Although strong evidence links EVs to reduced vasodilation, impaired vasoconstriction, and barrier disruption in preeclampsia, direct mechanistic connections between EV-induced endothelial inflammation and overt vascular dysfunction remain to be elucidated.

EXTRACELLULAR VESICLES AS A POTENTIAL THERAPEUTIC INTERVENTION IN COMPLICATED PREGNANCIES

Although EVs contribute to the development and progression of vascular dysfunction, they can also serve as therapeutic agents in preeclampsia. For instance, preeclampsia has been associated with lower levels of transcription factor cellular promoter 2 (TFCP2) (151) which has diverse functions, including embryonic development (152). Yang et al. showed that EVs derived from human umbilical cord mesenchymal stem cells (HUCMSC-EVs, 103 ± 30 nm) loaded with TFCP2, decreased apoptosis, activated the Wnt/β-catenin pathway in extravillous trophoblast cells, enhancing their proliferation, migration, and invasion (151). These findings indicated that TFCP2-enriched HUCMC-EVs could target preeclampsia-associated trophoblast deficits.

Building on this proof-of-concept, recent preclinical studies have tested HUCMSC-EVs in animal models. Yu and colleagues reported that HUCMSC-EV (100–200 nm) promoted cell proliferation and reduced the expression of inflammatory markers (ICAM-1, VCAM-1, IL-6) and endothelial cell injury markers (ET-1, tissue-type plasminogen activator and soluble FMS-like tyrosine kinase-1 (sFlt-1) in TNF-α or LPS-treated HUVECs, a cellular model of inflammation-induced endothelia dysfunction, a key contributor to preeclampsia (95). Moreover, administration of HUCMSC-EVs in a mouse model of preeclampsia reduced maternal hypertension and proteinuria, alleviated renal injury, and promoted placental vascularization (95).These benefits were correlated with increased arginine levels, higher NO content and NO synthase activity, and activation of the arginine metabolic pathway that indicates improved endothelial function. Endothelium-dependent vasodilation was not tested in this study (95).

Similarly, Xiong et al. found that exosomes from HUCMSCs (with diameters of 30–100  nm) decreased blood pressure and urinary protein concentrations, increased litter size, preserved placental architecture and organelle function, increased microvascular density and serum levels of vascular endothelial growth factor, and reduced apoptosis and circulating levels of sFlt-1 in an L-NAME-induced rat model of preeclampsia (153). In this study, placentas from rats with preeclampsia-like phenotype exhibited marked ultrastructural abnormalities, including swollen mitochondria within the syncytiotrophoblast, increased mitochondrial vacuoles, and dilated endoplasmic reticulum.
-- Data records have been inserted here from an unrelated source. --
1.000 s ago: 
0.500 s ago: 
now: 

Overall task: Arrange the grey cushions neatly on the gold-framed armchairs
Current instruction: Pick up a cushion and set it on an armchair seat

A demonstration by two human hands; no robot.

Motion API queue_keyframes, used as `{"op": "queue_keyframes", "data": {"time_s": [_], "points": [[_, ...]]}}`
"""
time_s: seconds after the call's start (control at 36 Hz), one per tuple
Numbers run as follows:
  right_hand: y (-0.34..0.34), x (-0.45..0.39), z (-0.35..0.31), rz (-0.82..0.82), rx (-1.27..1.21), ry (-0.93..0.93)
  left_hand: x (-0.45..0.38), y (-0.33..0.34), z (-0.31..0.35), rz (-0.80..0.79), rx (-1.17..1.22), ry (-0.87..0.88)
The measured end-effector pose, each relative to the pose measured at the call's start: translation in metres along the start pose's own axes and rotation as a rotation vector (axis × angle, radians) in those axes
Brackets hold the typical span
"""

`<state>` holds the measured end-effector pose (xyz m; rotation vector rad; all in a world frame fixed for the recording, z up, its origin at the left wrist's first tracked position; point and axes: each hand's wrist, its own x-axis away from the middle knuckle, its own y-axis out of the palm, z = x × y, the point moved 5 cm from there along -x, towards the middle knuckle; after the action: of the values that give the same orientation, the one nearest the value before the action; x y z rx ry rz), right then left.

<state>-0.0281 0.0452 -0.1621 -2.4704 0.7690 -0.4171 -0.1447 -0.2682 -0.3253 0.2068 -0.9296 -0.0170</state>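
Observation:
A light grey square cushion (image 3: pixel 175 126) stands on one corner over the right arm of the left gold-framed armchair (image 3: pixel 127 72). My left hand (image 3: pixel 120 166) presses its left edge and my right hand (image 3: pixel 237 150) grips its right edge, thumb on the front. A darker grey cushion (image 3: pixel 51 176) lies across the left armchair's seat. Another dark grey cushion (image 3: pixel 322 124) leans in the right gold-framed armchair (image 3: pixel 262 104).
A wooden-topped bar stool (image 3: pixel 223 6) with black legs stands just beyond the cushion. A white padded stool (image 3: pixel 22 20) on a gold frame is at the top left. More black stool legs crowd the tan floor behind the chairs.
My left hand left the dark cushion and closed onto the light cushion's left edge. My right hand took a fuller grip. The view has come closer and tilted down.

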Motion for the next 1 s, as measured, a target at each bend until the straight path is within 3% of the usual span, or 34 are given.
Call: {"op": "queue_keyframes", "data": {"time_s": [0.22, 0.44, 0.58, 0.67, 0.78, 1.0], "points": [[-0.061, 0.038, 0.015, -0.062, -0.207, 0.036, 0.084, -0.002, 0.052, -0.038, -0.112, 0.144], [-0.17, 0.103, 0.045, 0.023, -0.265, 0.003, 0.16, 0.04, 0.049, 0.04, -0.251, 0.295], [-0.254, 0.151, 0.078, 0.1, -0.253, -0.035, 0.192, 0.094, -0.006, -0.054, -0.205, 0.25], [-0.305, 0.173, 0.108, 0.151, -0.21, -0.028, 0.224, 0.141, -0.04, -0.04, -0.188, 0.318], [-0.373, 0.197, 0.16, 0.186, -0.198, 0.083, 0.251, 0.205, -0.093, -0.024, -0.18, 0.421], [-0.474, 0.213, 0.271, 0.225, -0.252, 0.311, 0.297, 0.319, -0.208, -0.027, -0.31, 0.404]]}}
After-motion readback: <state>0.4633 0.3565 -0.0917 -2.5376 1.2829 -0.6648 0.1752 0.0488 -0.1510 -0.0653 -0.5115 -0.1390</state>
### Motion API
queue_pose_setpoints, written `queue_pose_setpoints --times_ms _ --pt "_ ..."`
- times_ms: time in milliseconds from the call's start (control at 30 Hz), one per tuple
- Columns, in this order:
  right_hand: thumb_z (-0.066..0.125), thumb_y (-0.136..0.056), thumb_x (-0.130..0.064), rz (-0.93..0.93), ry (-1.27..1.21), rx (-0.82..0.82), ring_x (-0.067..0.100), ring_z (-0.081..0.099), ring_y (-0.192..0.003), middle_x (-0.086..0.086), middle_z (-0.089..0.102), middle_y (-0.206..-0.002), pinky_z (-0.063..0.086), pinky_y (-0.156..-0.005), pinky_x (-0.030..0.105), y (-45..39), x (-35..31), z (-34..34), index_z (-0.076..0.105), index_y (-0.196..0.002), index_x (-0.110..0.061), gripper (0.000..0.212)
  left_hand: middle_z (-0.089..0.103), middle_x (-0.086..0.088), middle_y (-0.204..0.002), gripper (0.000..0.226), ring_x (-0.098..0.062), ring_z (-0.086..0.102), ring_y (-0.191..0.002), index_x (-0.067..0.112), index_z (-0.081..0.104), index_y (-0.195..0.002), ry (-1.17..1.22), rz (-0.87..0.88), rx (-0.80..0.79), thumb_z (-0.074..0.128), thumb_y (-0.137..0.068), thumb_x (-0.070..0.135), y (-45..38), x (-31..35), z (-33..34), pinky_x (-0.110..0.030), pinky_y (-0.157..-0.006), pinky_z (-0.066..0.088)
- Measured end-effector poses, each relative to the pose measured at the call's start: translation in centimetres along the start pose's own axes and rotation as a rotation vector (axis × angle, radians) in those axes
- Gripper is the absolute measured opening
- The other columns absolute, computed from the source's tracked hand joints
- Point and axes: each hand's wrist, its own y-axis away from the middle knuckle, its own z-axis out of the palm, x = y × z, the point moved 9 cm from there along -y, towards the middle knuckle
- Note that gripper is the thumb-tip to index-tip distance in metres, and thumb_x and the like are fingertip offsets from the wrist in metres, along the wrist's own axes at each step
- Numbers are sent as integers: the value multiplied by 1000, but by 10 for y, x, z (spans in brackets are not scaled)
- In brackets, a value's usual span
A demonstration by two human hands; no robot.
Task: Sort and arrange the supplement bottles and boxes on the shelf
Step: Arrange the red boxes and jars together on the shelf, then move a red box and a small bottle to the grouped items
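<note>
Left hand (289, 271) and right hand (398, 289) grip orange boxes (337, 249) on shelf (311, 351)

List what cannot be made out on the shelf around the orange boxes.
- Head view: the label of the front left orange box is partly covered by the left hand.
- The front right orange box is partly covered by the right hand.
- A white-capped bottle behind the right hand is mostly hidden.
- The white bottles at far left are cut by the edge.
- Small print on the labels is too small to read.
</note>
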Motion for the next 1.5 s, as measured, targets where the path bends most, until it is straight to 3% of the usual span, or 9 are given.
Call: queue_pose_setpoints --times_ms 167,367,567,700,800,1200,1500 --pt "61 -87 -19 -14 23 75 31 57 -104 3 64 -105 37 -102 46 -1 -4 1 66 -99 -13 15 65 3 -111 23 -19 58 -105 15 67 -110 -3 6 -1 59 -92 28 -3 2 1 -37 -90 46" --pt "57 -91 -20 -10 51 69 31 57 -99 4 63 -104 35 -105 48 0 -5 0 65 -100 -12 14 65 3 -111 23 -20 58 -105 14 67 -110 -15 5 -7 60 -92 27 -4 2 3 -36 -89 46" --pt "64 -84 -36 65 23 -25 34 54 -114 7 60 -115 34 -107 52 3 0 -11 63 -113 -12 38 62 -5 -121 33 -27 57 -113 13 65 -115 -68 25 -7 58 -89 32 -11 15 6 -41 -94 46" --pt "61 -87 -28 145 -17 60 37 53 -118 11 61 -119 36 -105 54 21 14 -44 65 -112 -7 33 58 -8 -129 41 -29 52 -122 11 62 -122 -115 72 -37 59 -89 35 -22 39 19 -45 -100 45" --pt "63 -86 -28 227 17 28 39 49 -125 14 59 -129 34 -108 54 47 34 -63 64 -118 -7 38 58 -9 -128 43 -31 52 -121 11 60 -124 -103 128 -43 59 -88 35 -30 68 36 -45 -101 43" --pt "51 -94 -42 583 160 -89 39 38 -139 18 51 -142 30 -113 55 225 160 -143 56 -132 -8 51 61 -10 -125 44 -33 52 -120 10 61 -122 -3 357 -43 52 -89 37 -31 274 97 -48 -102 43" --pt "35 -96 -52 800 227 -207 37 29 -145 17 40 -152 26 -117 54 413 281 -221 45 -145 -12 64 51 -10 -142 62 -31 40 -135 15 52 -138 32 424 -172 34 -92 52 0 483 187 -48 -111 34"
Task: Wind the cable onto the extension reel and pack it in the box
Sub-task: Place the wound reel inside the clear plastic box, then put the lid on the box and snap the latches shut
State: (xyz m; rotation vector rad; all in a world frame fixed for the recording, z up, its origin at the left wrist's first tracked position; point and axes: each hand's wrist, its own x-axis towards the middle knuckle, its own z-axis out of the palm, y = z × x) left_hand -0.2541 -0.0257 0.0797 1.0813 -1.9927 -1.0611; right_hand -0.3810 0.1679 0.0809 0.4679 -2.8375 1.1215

These changes were ameliorated following treatment with HUCMSC-derived exosomes. It is important to note, however, that these cellular observations were based on a small number of animals and were not validated using complimentary techniques. Collectively, while these findings suggest that HUCMSC-EVs may help preserve mitochondrial and endoplasmic reticulum integrity and represent promising candidates for preeclampsia therapy, they also underscore the need for confirmation across multiple models and methods.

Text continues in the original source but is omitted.